### [WHAT THIS TASK INVOLVES]
In the copy, keep every line below as it is and leave out the pictures.

----

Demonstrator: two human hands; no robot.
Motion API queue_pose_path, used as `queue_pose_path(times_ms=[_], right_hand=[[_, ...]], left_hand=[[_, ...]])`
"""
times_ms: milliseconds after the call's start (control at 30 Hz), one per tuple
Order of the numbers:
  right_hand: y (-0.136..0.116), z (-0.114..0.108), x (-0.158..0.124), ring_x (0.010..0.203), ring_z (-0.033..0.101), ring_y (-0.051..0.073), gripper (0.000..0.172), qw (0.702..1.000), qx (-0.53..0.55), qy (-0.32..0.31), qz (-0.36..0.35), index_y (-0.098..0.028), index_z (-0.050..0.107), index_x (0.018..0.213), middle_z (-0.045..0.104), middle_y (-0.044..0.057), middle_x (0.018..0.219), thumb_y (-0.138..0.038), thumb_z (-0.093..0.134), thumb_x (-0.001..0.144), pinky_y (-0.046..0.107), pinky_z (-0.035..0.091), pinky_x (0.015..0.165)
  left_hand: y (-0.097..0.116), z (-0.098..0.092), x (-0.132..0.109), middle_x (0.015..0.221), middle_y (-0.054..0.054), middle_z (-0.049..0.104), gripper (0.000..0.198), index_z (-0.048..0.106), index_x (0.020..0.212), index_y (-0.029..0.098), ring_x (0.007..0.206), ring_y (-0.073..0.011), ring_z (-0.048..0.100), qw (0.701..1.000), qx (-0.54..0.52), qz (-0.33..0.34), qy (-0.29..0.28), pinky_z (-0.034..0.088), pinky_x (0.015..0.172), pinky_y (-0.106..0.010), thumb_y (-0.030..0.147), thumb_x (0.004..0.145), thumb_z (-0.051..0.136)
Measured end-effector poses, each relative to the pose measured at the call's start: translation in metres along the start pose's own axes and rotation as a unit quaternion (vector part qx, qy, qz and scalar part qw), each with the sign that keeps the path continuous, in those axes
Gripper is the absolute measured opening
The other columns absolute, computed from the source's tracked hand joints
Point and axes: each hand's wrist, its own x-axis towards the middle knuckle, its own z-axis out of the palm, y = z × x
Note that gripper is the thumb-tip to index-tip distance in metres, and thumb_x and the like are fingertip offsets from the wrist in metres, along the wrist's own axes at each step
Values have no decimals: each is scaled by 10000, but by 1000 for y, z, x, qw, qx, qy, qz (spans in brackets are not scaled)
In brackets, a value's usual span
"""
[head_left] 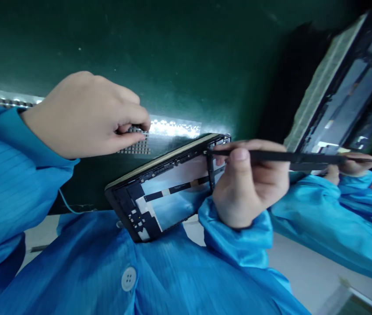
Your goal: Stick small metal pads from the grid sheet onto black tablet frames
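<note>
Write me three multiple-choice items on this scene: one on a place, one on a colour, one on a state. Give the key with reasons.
1. Where do the tips of the black tweezers in the right hand reach?
A) the left hand's fingers
B) the black phone frame
C) a smock button

2. What colour is the work mat?
A) red
B) grey
C) dark green

3. What is the left hand doing?
A) pinching a perforated silver sheet
B) holding tweezers
C) lying flat and open

1 B: the tips meet the frame's end under the right fingers.
2 C: dark green fills the top of the view.
3 A: thumb and fingers close on the sheet's dotted edge.
</note>
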Motion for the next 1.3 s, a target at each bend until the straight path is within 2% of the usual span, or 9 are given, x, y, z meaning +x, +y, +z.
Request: queue_pose_path(times_ms=[167, 300, 433, 533, 700, 800, 967, 1167, 1300], right_hand=[[19, -3, -19, 955, 865, 206, 53, 998, -31, -26, -38, -273, 769, 1122, 805, 18, 1012, -277, 788, 1072, 363, 730, 858], [24, -6, -20, 986, 868, 188, 115, 998, -31, -43, -46, -263, 782, 1164, 809, 20, 1050, -200, 770, 1069, 354, 733, 906], [13, -16, -17, 1013, 855, 235, 193, 987, -96, -98, -81, -278, 771, 1213, 841, 35, 1086, -164, 764, 1057, 445, 721, 908], [-4, -15, -2, 1044, 862, 251, 216, 983, -98, -135, -72, -292, 793, 1227, 864, 38, 1111, -165, 783, 1053, 459, 721, 929], [-14, 12, 38, 1090, 873, 212, 116, 930, -88, -346, -83, -260, 822, 1174, 900, 16, 1177, -234, 819, 1061, 371, 722, 994], [-7, 24, 47, 1085, 874, 205, 100, 905, -106, -401, -90, -225, 821, 1171, 904, 26, 1189, -245, 801, 1075, 347, 718, 991], [-4, 25, 44, 1067, 874, 198, 95, 912, -113, -384, -87, -242, 833, 1162, 908, 13, 1163, -256, 813, 1070, 330, 715, 985], [-3, 23, 45, 1059, 872, 224, 54, 913, -85, -395, -51, -258, 815, 1120, 895, 17, 1141, -257, 799, 1069, 381, 729, 975], [2, 8, 28, 866, 817, 186, 81, 972, 5, -235, 6, -287, 768, 1143, 836, 3, 1032, -352, 722, 1125, 362, 707, 793]], left_hand=[[-2, 0, -2, 843, -35, 684, 667, 859, 1106, 226, 734, -155, 501, 999, -27, -3, 19, 459, 862, -331, 562, 1159, 285], [-5, 3, -3, 876, -17, 674, 691, 848, 1131, 206, 863, -171, 641, 998, -59, -15, 24, 527, 1086, -427, 638, 1163, 310], [-13, 12, -4, 833, 7, 601, 773, 852, 1080, 182, 935, -222, 741, 992, -107, 13, 66, 546, 1157, -568, 754, 1121, 332], [-17, 15, -3, 849, 1, 557, 806, 844, 1100, 172, 1093, -266, 763, 989, -144, 7, 42, 549, 1162, -557, 781, 1108, 316], [-8, 7, 5, 844, 5, 580, 320, 848, 1077, 161, 1185, -281, 761, 987, -156, -45, -6, 615, 1027, -408, 423, 1047, 667], [1, 1, 11, 828, 27, 569, 153, 823, 984, 115, 1326, -307, 745, 970, -211, -118, -28, 637, 955, -314, 261, 966, 782], [8, -3, 16, 970, 12, 690, 329, 765, 931, 73, 1467, -327, 712, 919, -338, -200, -39, 625, 858, -189, 392, 986, 821], [1, 4, 9, 1036, -7, 683, 327, 801, 1097, 67, 1495, -372, 687, 976, -196, -85, -37, 640, 830, -238, 368, 1054, 679], [-5, 9, 4, 897, 4, 584, 356, 821, 1116, 117, 1367, -328, 753, 988, -140, -59, -17, 637, 818, -256, 429, 1067, 655]])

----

### [RESPONSE]
Demonstrator: two human hands; no robot.
Motion API queue_pose_path, used as `queue_pose_path(times_ms=[_], right_hand=[[_, ...]], left_hand=[[_, ...]])`
"""
times_ms: milliseconds after the call's start (control at 30 Hz), one per tuple
Order of the numbers:
  right_hand: y (-0.136..0.116), z (-0.114..0.108), x (-0.158..0.124), ring_x (0.010..0.203), ring_z (-0.033..0.101), ring_y (-0.051..0.073), gripper (0.000..0.172), qw (0.702..1.000), qx (-0.53..0.55), qy (-0.32..0.31), qz (-0.36..0.35), index_y (-0.098..0.028), index_z (-0.050..0.107), index_x (0.018..0.213), middle_z (-0.045..0.104), middle_y (-0.044..0.057), middle_x (0.018..0.219), thumb_y (-0.138..0.038), thumb_z (-0.093..0.134), thumb_x (-0.001..0.144), pinky_y (-0.046..0.107), pinky_z (-0.035..0.091), pinky_x (0.015..0.165)
  left_hand: y (-0.097..0.116), z (-0.098..0.092), x (-0.132..0.109), middle_x (0.015..0.221), middle_y (-0.054..0.054), middle_z (-0.049..0.104), gripper (0.000..0.198), index_z (-0.048..0.106), index_x (0.020..0.212), index_y (-0.029..0.098), ring_x (0.007..0.206), ring_y (-0.073..0.011), ring_z (-0.048..0.100), qw (0.701..1.000), qx (-0.54..0.52), qz (-0.33..0.34), qy (-0.29..0.28), pinky_z (-0.034..0.088), pinky_x (0.015..0.172), pinky_y (-0.106..0.010), thumb_y (-0.030..0.147), thumb_x (0.004..0.145), thumb_z (-0.051..0.136)
Measured end-effector poses, each relative to the pose measured at the call's start: translation in metres along the start pose's own axes and rotation as a unit quaternion (vector part qx, qy, qz and scalar part qw), each with the sign that keeps the path continuous, in those axes
Gripper is the absolute measured opening
The other columns absolute, computed from the source's tracked hand joints
Point and axes: each hand's wrist, its own x-axis towards the middle knuckle, its own z-axis out of the palm, y = z × x
Note that gripper is the thumb-tip to index-tip distance in metres, and thumb_x and the like are fingertip offsets from the wrist in metres, along the wrist's own axes at each step
Values have no decimals: each is scaled by 10000, but by 1000 for y, z, x, qw, qx, qy, qz (spans in brackets are not scaled)
In brackets, a value's usual span
"""
[head_left] 
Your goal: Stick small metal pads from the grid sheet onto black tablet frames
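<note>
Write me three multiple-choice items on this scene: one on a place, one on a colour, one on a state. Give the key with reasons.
1. Where do the tips of the black tweezers in the right hand reach?
A) the left hand's fingers
B) the black phone frame
C) a smock button

2. What colour is the work mat?
A) red
B) grey
C) dark green

3. What is the left hand doing?
A) pinching a perforated silver sheet
B) holding tweezers
C) lying flat and open

1 B: the tips meet the frame's end under the right fingers.
2 C: dark green fills the top of the view.
3 A: thumb and fingers close on the sheet's dotted edge.
</note>
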Motion for the next 1.3 s, a target at each bend until the straight path is within 2% of the usual span, or 9 are given, x, y, z meaning +x, +y, +z.
Request: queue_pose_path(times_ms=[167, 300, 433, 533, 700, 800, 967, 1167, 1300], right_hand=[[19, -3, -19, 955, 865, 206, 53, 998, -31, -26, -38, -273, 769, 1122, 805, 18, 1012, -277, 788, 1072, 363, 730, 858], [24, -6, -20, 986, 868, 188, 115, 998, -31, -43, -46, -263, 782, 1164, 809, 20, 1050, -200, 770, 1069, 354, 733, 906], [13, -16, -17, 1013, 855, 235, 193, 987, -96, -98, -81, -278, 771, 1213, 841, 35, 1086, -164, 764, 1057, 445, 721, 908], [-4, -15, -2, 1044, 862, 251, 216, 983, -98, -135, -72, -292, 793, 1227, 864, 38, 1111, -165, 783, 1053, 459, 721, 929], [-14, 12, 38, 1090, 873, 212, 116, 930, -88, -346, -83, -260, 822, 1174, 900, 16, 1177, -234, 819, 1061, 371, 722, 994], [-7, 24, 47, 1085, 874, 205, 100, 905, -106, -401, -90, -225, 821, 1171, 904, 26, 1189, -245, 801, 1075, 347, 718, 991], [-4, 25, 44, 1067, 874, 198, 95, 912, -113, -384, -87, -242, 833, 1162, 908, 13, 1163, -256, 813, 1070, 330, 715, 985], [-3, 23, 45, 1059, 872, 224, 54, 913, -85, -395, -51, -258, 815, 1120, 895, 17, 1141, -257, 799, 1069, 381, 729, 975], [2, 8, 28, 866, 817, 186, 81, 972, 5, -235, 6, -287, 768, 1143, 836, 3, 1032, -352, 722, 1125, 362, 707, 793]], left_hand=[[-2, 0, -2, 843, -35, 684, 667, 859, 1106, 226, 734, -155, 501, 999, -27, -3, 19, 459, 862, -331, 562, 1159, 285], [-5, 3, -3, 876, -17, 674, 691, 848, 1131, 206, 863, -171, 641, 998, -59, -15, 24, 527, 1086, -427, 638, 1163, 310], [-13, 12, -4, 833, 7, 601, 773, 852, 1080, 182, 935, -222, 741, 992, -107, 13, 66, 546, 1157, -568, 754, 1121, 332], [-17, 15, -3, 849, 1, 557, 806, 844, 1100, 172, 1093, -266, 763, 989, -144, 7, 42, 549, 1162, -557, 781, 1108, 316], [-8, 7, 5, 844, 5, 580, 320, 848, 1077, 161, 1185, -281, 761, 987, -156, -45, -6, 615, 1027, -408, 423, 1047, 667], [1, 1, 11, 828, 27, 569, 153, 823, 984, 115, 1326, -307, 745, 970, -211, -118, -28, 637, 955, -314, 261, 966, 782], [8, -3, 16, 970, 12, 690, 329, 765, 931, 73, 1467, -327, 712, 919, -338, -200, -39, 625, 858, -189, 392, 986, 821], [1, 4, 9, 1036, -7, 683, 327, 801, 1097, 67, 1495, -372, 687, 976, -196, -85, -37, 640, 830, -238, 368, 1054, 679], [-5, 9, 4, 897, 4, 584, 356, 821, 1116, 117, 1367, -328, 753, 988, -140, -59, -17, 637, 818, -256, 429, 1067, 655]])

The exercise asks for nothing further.